Most of central Europe is a quite useless comparison for a place like Finland for energy production. The weather is just very different. ~2 hours of sunlight and -30 weather isn't that rare even in Helsinki (which is quite a bit father south then a good chunk of the country). Pretty much whole of Finland is outside of the "makes sense to build solar here" zone. I don't see that many people building big solar plants in Alaska so why would you in Finland (roughly the same latitude)

Australia has mostly been digging coal for export. It is quite natural that they would close mines if the demand internationally (mainly in Asia) goes down.

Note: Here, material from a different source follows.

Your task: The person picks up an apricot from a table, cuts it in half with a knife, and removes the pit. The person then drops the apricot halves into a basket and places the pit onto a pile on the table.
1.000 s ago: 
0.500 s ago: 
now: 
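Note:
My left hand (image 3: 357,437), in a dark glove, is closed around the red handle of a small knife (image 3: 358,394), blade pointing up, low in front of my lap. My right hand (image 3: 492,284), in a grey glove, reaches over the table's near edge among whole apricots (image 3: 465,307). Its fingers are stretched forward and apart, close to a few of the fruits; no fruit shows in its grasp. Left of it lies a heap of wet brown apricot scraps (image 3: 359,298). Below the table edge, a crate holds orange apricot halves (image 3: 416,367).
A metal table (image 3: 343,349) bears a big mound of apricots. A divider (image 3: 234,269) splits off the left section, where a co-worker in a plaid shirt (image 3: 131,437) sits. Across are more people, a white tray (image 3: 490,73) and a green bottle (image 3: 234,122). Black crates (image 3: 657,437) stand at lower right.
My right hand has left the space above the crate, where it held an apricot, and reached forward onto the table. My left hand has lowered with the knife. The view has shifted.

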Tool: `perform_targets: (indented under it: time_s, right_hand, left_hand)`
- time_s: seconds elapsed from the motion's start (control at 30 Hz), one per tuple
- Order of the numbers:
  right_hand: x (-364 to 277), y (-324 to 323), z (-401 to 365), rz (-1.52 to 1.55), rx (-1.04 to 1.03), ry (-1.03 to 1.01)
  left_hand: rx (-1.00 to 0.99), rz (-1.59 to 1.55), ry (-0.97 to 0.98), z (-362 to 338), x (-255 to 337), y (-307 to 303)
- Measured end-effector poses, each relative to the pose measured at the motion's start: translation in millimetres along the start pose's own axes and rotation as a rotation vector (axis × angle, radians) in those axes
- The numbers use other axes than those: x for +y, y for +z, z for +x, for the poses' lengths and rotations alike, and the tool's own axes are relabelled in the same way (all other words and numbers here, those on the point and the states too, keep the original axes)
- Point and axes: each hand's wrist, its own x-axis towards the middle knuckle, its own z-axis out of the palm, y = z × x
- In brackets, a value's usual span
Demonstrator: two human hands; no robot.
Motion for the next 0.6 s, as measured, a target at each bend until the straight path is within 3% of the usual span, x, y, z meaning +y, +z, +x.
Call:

For most countries this will first happen with wind. The locations of power plants will still be used because they connect large parts of the grid. So if we have batteries that allow using purely renewables (capacity high enough to overcome days with little production), they could be placed at the former plant sites, probably easiest for the grid.

Batteries would then of course also play a large role to control demand (in-house batteries to even out spikes), but there's likely still need for utility companies to balance out supply/demand for some parts of the day which would likely lead to large battery arrays at these locations.



I only hear good things about the nordic countries and that news just tops it.

Lately I've been researching Tesla's solar roofs but it seems to me that it will be a difficult thing to pull off in UK due to building control and all kinds of other arcane systems that prevent use of modern building practices.


This is akin to saying

"The USA bans all burning of moon rocks for power"


That's ok, as they can afford building new nuclear reactors ([1]).

[1] https://en.wikipedia.org/wiki/Nuclear_power_in_Finland


Which nation will be the first to mandate citizens walking around with one hand tied behind their backs? Literally, rather than just as a metaphor.